The Bullfighter Checks Her Makeup: My Encounters with Extraordinary People
- Author: Susan Orlean
- Genre: Essay collection
- Publisher: Random House
- Publication date: 2001

= The Bullfighter Checks Her Makeup =

Collection of essays published in 2001

The Bullfighter Checks Her Makeup: My Encounters with Extraordinary People is a collection of essays by Susan Orlean published in 2001 by Random House.

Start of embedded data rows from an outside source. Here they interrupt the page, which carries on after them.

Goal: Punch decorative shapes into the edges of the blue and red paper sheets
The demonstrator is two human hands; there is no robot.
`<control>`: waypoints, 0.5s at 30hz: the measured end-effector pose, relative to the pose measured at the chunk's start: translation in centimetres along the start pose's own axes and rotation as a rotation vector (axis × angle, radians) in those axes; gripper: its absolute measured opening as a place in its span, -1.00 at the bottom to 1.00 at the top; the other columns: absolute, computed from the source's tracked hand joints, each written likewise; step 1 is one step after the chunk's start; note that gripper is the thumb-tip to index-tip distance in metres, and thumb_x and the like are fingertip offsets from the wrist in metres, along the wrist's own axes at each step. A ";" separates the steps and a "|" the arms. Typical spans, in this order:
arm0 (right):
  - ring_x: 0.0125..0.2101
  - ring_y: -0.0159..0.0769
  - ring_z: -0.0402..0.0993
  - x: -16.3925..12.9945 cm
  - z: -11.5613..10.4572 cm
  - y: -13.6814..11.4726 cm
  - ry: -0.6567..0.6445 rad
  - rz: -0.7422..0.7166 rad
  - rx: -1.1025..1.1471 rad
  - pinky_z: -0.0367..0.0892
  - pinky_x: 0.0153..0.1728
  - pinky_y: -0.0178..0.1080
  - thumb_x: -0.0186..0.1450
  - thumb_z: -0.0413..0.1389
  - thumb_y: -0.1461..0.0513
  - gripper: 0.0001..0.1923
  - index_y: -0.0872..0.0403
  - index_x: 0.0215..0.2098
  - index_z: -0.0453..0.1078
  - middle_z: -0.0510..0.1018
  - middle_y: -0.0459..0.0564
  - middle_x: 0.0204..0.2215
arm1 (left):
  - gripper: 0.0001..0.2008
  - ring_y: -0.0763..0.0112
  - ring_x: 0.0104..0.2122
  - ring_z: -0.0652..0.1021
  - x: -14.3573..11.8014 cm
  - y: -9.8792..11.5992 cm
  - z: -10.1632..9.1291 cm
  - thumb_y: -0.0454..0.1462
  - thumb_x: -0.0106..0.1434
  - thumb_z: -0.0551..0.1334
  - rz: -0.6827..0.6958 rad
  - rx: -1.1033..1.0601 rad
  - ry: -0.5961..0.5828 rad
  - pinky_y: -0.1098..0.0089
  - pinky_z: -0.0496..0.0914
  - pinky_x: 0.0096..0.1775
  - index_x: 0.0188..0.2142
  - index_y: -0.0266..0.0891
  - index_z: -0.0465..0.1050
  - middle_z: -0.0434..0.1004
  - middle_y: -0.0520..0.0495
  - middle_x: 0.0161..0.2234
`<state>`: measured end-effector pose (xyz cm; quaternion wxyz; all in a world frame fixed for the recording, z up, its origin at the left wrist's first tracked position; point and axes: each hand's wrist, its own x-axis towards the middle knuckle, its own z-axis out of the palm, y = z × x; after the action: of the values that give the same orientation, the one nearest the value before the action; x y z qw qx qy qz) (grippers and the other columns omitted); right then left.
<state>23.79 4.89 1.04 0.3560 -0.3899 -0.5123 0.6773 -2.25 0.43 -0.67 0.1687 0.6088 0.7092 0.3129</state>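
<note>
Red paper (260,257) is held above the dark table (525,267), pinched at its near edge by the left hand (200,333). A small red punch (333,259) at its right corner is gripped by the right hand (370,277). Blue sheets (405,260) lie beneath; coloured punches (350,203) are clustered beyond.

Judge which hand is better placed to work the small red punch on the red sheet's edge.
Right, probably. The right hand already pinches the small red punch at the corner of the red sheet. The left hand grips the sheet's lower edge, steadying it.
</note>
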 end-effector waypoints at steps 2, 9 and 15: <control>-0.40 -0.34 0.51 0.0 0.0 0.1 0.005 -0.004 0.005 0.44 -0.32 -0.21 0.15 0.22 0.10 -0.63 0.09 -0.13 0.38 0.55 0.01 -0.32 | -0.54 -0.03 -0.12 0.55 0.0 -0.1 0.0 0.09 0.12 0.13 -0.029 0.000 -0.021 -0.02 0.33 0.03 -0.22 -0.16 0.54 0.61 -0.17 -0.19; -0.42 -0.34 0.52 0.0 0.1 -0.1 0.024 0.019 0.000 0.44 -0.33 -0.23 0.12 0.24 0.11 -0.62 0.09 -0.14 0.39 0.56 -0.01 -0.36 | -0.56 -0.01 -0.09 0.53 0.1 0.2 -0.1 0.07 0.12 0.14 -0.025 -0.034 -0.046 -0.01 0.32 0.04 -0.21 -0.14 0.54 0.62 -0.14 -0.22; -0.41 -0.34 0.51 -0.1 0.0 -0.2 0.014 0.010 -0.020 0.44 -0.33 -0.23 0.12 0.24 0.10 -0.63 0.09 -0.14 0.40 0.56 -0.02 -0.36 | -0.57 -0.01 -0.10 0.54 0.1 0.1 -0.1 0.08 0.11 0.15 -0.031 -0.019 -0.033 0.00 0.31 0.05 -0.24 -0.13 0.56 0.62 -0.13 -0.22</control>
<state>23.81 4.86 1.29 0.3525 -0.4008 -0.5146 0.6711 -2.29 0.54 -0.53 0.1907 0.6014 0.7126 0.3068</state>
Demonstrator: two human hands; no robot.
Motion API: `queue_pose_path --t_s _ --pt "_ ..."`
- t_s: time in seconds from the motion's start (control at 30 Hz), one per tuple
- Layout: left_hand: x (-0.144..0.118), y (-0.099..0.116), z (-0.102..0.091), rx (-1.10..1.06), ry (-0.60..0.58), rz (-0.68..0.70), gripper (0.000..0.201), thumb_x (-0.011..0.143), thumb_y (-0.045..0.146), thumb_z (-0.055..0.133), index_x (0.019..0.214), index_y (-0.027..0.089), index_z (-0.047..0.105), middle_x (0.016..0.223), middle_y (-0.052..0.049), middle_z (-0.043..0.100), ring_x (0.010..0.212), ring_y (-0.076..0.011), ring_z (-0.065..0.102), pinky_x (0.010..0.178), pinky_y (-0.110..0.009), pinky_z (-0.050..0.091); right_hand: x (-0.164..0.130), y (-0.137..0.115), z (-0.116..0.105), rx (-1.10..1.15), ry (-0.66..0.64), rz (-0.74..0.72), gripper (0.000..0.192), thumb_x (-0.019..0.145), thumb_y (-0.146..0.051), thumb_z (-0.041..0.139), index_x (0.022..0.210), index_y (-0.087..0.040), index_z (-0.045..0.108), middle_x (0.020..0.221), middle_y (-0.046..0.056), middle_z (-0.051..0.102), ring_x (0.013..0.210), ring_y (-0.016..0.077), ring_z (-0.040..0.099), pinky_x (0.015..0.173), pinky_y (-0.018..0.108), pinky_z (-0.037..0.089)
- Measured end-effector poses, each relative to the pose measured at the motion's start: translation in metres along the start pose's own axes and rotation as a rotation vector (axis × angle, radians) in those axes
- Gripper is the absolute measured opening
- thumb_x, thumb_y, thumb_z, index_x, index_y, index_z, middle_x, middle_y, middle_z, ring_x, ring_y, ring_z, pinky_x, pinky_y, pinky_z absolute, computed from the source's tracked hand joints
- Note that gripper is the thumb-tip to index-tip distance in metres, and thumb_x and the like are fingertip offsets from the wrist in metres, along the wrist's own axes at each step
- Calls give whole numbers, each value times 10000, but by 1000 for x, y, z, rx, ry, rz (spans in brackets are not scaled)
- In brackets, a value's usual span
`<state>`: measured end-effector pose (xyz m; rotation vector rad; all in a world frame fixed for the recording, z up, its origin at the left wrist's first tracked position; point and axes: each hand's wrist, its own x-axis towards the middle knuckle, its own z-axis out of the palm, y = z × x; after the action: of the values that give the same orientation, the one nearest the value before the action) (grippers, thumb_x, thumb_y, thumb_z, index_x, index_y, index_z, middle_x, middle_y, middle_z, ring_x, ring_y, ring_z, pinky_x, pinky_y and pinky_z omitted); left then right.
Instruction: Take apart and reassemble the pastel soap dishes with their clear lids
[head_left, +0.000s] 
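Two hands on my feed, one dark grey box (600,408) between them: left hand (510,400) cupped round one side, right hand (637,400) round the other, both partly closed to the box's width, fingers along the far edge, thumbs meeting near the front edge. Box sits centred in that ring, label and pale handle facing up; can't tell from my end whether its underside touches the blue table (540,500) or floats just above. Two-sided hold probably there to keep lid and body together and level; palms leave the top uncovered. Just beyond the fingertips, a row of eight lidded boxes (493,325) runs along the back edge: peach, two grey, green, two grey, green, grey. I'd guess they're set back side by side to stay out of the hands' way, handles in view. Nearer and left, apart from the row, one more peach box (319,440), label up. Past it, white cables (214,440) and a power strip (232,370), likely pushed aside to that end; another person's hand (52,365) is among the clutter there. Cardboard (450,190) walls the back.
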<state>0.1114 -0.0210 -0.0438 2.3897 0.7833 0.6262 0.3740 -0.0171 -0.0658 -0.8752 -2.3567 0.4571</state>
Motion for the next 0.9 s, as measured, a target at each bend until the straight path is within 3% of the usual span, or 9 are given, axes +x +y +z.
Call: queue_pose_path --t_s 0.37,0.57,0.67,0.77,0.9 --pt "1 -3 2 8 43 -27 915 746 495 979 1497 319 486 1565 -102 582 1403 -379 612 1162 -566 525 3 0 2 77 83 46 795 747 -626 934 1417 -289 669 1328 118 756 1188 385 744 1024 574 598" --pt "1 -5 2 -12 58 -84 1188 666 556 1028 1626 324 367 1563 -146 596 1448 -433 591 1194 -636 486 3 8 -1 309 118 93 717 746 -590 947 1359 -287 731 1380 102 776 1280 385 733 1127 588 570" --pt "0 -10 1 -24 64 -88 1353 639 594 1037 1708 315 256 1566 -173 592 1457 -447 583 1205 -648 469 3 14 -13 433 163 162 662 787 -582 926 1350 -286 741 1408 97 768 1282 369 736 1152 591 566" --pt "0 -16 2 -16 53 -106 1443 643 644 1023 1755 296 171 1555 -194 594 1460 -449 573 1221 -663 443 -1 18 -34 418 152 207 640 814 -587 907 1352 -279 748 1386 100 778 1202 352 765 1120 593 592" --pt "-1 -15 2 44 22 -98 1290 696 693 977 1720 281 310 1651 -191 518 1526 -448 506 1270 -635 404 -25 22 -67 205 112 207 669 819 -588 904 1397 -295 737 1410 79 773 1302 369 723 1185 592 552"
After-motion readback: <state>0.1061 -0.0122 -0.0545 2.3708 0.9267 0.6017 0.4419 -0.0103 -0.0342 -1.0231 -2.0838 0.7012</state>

It was her first book after her 1998 work The Orchid Thief.

== Reception ==
Kirkus Reviews wrote "some essays work better than others, but in general the collection is marred only by a few too many run-on sentences and the occasional quick ending, giving the impression that the author was writing to hit a certain word-count". The New York Times offered a more favorable assessment, noting that such collections of journalistic essays must "be timeless,...remarkable and the voice so consistently engaging that it triumphs over lack of plot and sprawl of subject," but that Orlean "clears the bar with ease." Emiliana Sandoval, reviewing the work for Knight Ridder, noted that the older stories in the collection could "seem stale", but that the "gems" of the collection -- "The American Man, Age Ten" and "Her Town"—made the work well worth reading. Time asserted that the profiles rarely miss, and were as much about place as person, noting the supporting role that Clackamas County, Oregon played in the Tonya Harding piece.